- _TASK TO CARRY OUT_:
Lines outside the range are not wanted. Give again exactly the lines between the line holding "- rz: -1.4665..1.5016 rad" and the line holding "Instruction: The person", inclusive, from the listing below.

══════════════════════════════

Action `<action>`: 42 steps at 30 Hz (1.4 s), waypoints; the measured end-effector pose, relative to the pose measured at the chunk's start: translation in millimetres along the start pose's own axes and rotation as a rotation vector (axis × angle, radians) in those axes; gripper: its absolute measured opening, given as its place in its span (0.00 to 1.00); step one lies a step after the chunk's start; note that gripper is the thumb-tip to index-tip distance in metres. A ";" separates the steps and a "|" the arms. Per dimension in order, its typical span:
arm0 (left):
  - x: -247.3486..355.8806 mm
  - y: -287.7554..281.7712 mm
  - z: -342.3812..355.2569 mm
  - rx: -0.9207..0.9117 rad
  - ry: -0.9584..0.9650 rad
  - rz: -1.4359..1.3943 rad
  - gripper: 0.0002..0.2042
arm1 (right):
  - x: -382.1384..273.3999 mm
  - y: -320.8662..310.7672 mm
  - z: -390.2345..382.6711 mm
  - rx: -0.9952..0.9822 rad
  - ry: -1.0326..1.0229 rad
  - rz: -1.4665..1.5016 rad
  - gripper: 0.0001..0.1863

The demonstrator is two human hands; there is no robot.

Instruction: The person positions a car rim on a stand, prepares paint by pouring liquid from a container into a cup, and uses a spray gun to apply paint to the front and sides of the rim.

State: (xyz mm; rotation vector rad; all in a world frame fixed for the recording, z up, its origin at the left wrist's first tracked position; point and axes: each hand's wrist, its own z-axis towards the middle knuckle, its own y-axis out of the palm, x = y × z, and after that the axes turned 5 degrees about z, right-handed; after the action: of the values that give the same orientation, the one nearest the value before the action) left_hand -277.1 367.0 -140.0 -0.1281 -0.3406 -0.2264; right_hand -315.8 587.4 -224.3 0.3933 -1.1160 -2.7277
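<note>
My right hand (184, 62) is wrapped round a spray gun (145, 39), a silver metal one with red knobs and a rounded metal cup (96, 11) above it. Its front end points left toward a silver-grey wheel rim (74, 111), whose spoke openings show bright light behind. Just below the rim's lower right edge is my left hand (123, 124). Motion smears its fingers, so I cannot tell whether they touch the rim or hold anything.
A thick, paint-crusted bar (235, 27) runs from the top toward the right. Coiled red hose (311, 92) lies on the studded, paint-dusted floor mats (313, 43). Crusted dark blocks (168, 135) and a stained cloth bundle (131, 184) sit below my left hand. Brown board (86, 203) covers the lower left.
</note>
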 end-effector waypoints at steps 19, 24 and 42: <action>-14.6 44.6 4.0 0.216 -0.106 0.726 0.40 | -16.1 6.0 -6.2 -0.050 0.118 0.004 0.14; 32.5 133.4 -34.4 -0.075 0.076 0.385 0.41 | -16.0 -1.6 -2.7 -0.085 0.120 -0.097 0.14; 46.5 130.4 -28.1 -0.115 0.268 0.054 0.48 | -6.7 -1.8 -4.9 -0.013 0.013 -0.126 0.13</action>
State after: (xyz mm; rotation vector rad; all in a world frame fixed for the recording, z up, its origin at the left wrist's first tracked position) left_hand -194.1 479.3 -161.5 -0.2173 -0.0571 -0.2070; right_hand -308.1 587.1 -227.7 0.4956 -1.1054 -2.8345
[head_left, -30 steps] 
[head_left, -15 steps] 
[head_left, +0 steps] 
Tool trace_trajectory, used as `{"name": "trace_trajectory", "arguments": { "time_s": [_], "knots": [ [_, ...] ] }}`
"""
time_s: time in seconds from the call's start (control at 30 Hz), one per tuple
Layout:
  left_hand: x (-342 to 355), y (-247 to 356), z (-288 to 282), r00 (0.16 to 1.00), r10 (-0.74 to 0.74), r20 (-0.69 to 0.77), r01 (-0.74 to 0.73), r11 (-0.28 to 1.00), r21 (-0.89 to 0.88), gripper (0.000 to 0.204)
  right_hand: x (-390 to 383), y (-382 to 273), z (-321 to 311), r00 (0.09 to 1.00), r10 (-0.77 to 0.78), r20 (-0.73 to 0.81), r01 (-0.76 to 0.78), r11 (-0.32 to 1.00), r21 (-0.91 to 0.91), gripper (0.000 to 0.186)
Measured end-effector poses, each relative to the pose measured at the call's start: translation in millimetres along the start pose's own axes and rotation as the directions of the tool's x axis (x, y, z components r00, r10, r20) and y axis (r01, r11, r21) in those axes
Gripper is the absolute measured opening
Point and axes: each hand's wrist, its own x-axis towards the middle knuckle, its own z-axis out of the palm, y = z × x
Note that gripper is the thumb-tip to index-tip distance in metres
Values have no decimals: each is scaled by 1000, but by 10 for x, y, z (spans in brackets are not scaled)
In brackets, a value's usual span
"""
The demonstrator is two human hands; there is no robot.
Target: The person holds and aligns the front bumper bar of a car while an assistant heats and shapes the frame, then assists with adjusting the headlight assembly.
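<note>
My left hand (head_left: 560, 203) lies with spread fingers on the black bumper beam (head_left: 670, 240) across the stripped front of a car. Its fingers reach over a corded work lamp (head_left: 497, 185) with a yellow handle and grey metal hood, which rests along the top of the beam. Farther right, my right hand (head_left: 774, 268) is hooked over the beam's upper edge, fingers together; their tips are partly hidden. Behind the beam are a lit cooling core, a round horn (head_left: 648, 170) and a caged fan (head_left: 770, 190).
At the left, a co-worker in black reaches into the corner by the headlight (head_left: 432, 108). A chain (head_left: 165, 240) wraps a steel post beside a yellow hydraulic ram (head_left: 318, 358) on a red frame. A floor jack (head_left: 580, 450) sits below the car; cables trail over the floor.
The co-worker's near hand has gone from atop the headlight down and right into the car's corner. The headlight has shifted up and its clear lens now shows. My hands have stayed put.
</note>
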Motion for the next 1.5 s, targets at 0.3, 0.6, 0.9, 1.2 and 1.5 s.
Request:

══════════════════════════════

- _RESULT OF THIS EXERCISE_:
  - rz: -1.4665..1.5016 rad
  - gripper: 0.0001..0.1863

The demonstrator is two human hands; there is no robot.

Instruction: The person positions a car rim on a stand, prepares paint by pouring liquid from a container into a cup, and uses a spray gun to apply paint to the front and sides of the rim.

Nothing further is needed for the answer.